Samson, der seine Kraft in den Haaren trägt wie die indischen Schönheiten aus Bollywood, ist kein Tristan und kein Romeo, und Dalila ist keine Julia, aber rachsüchtig wie Isolde. Samson, kein Banker sondern Krieger, erliegt seines Fleisches Schwäche und ruiniert damit das ganze Volk und schließlich Feind und Freund. „Es ist eine alte Geschichte, doch bleibt sie immer neu; und wem sie just passieret, dem bricht das Herz entzwei.“ Heinrich Heine aus Düsseldorf fällte diese Diagnose vor 200 Jahren über missglückte Liebesbeziehungen. Wesentlich älter sind die Konflikte der Hebräer mit den Philistern, die sich jetzt in Tilman Knabes Inszenierung von Camille Saint-Saens Oper „Samson et Dalila“ mühelos in das aktuelle Geschehen im Gaza-Streifen ummünzen ließen.
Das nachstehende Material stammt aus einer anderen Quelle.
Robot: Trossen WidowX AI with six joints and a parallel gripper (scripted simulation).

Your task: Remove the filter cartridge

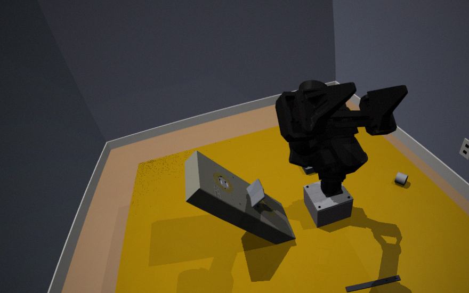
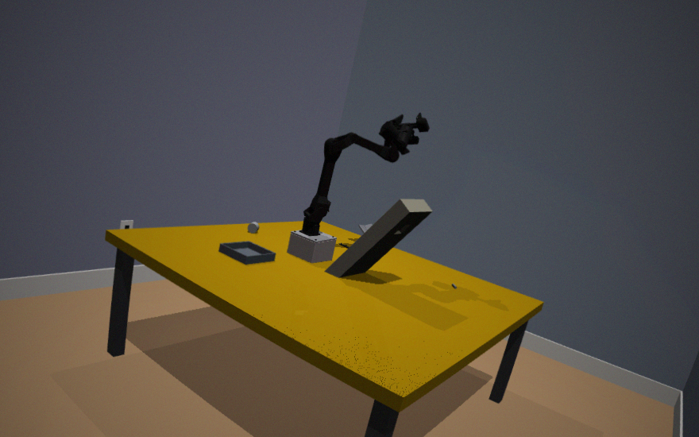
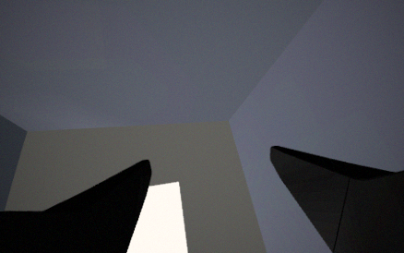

Will ein Regisseur einem alten Stoff kräftig unter die Röcke blasen, so muss er Theaterblut einkaufen: Aus alten Schlachtengemälden tropft kein Blut. Knabe bestellte kräftig rote Suppe und garnierte sie mit brutalen Szenen, gespielt vom Volk – bestehend aus Chor und Statisterie – und seinen Helden – den Solisten. Wie choices im letzten Monat berichtete, meldeten sich zunächst zahlreiche Choristen krank. Dann folgten drei Hauptakteure: Alle klagten über „körperliche und seelische Erkrankung“ ob der Gewaltszenen, die sie spielen oder erleben mussten.
Mit einwöchiger Verspätung kam das Werk auf die Bühne. Es wurde einer der spannendsten und ehrlichsten Opernabende an der vom Pech verfolgten Kölner Oper. Im „Samson“ funktionierte die zeitliche Transformation perfekt und zwingend. Brutalität und Hemmungslosigkeit der Gewalt in ideologisch gesteuerten Konflikten wurde spürbar ängstigend gespielt – akribisch inszeniert und dargestellt in Balletten des Horrors. So erlebten die Premierengäste eine fulminante und bis ins Finale hochexplosive Aufführung.
Dass ein solches Ergebnis, das vielleicht in der „angeblichen“ Zurücknahme und Kürzung der fraglichen Gewaltszenen genau das fesselnde und nicht abstoßende Maß erhielt, nur durch bittere Proben und einen starken Glauben an die Regie erreicht werden kann, ist leider wahr. Dass ein Erfolg, der sich bereits am Premierenabend durch die vermehrten Bravi gegen die stimmkräftigen Buhrufer deutlich abzeichnete, für solchen Extraeinsatz entlohnt, ist eine andere Wahrheit. Selten kann die Statisterie so punkten wie in diesem Massengewühle. Noch seltener ist der Chor musikalisch so angenehm gefordert wie in Saint-Saens Oper. Selten passt so schön-schwülstige Opernmusik so makaber auf so große grausame Bilder.
Die sonst übliche und völlig uneitle Solidarität in einem Ensemble wurde zur Premiere positiv auf den Prüfstand gerufen: Dalila-Darstellerin Ursula Hesse von den Steinen war stumm, eine Influenza hatte sie im Griff. Die russische Kollegin Irina Mishura wurde eingeflogen und sang bezaubernd vom Bühnenrand die Partie – die zwei Diven schritten als doppelte Dalila Hand in Hand zum Schlussapplaus. So wurde aus dem vielstimmig beschworenen Theaterkrieg ein außergewöhnlicher Theatersieg.